Updated: Oct. 5, 2015
Two events last week dealing with homelessness tackled the issue, but with different approaches.
A group of Orange County leaders, including some from Laguna Beach, met for the first time Thursday, Sept. 24, to discuss a collaboration to end homelessness countywide. Led by Gail Eastman, a former Anaheim City Council member and the Association of California Cities-Orange County, the task force aims to “provide support and assistance toward ending homelessness in Orange County.”
The inaugural meeting comes as the American Civil Liberties Union filed a second lawsuit against the City of Laguna Beach, claiming that the city violated the American Disabilities Act by not offering five chronically homeless individuals access to some type of supportive housing, which could include access to mental and physical health services. The suit filed in August also cites violations of individual constitutional rights under the eighth and 14th amendments.
In its rebuttal filed last week, the city denied every claim, and noted that Laguna has enacted considerable measures to assist the homeless population. “Efforts that go far beyond those of other cities within Orange County,” City Attorney Philip Kohn said in his response.
A week removed from the city’s filed legal reply, Heather Johnson, a staff attorney from the ACLU commented on the rejoinder.
“The city’s response did not fundamentally answer the lawsuit,” said Johnson. “The city provided a list of items that they are doing, and it is nice that they do them, but the issue of the chronic homeless with mental and physical disabilities remains unaddressed.”
The next step in the litigation process is a hearing in front of a U.S. District Court judge in November to determine if a class action suit is possible. “The judge must certify and then set criterion for who would be able to join a larger lawsuit, potentially more disabled homeless,” she says.
“The disabled homeless with mental illness cannot access necessary services, and they are bearing the brunt of heightened law enforcement,” Johnson says.
The Alternative Sleeping Location (ASL) located in Laguna Canyon is the city’s principal tool to provide relief to homeless individuals, and does provide some accommodation, but “can only do so much,” said Mia Ferreira, an employee of the Friendship Shelter, which manages the facility for the city.
“We have room for 45 people, but have to turn away some each night. We are trying to provide basic necessities and services here to serve the homeless individuals of our community,” she said. The heated and cooled shelter includes restrooms, showers, meals, laundry facilities, sleeping mats, blankets, computer and Internet access, a secure storage area, a case management worker, and transportation to and from downtown Laguna Beach.
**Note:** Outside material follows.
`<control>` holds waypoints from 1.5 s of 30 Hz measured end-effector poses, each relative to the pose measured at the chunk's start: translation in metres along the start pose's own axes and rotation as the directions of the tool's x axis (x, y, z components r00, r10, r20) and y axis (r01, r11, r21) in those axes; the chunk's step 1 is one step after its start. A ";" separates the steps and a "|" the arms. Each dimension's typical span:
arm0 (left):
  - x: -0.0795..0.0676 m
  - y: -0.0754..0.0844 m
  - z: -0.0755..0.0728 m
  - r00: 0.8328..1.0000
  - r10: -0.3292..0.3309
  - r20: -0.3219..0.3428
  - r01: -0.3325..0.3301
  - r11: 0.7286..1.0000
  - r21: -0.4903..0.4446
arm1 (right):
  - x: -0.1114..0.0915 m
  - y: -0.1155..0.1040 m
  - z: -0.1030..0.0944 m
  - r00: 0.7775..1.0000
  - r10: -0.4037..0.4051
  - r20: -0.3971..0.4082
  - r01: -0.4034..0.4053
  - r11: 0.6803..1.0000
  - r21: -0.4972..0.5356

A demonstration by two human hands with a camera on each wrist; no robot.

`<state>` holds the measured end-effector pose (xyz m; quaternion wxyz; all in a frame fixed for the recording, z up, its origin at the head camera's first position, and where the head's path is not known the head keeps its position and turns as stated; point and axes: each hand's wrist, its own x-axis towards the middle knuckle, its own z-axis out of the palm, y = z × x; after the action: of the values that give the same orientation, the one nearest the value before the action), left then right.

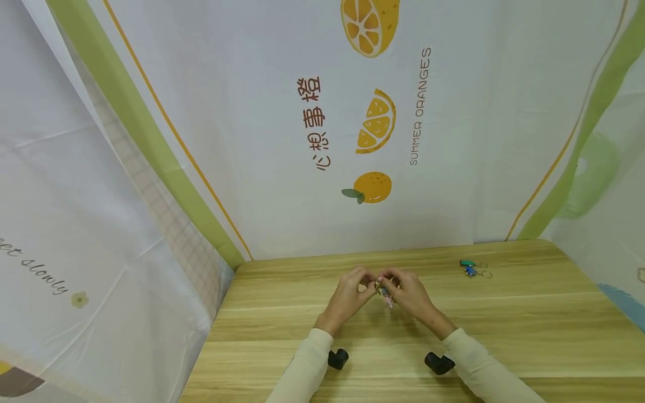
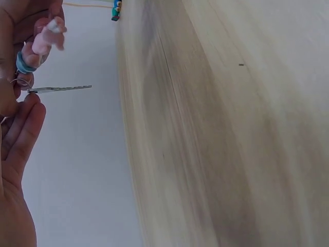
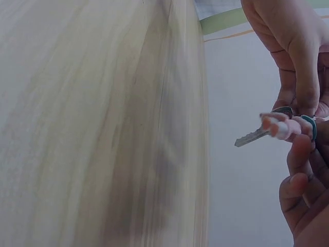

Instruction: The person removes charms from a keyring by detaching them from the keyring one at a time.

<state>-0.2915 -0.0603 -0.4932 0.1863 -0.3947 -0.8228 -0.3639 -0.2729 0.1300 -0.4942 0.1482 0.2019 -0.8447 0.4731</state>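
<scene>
Both hands meet above the wooden table in the head view, fingertips nearly touching. My left hand (image 1: 347, 294) pinches a metal key (image 2: 61, 89) near its head; the blade sticks out, toothed edge visible. My right hand (image 1: 412, 294) holds a keychain with a small pink figure (image 1: 388, 302), which has a blue-green band (image 2: 25, 63) round it. A thin metal ring (image 2: 20, 82) shows between the fingers beside the key in the left wrist view. Whether the key is threaded on this ring I cannot tell, as fingers cover the join.
At the table's back right lie a green keychain (image 1: 467, 263) and a blue keychain (image 1: 470, 271), each with a ring. Two black angled pieces (image 1: 439, 364) show beside the forearms. Printed white cloth (image 1: 272, 212) hangs behind the wooden table (image 1: 282, 319).
</scene>
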 end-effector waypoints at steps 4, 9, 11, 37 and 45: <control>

The facility has ramps, doorways and restroom facilities to accommodate the disabled.
For several years, Ferreira along with Dawn Price, executive director of Friendship Shelter, have consistently pressed for permanent supportive housing (PSH) as the only true means of solving chronic homelessness. The city ended negotiations over locating housing on city property in June.
“We see other communities, notably Utah’s, complete success in eradicating chronic homelessness — where PSH has worked,” Price said. “The fact is, PSH takes the most vulnerable, and in many cases the most visible homeless people, off the streets and saves money by minimizing police involvement, emergency room visits, and many other public costs,” she said.
Permanent supportive housing was just one area discussed among members of the countywide task force. Among those in attendance were Laguna Beach Councilmember Toni Iseman and City Manager John Pietig.
The conversation revolved around a never implemented plan first proposed in 2008 and approved in 2012 to eradicate homeless from the county by 2020.
A census of homeless people in the county was estimated at 15,000, according to information presented by the task force. The figures reflect a drop from 2009 when the population reached 21,500 in the county.
The Commission to End Homelessness, established by county supervisors five years ago, aimed to establish a year-round emergency shelter and multi-service center by December, secure federal funding, develop 200 permanent supportive housing units, and end veteran homelessness. At least on one point, the panel made progress. In June, the supervisors approved buying land at 1000 N. Kraemer Place in Anaheim that could be used for housing 200 homeless individuals.
Locally, Price said, 21 people are housed in permanent support housing, which should grow to house 60 within the next several months. Funding for such housing comes from the Continuum of Care (CoC) Program, designed to promote community efforts to end homelessness. Even with the federal HUD support of $19 million, cities will still have to commit funds to the countywide effort to underwrite total costs.
As for the lawsuit, a motion is due in federal court Nov. 19 where the court will determine if the suit becomes a class action, said Kristopher Wood, an attorney representing the ACLU.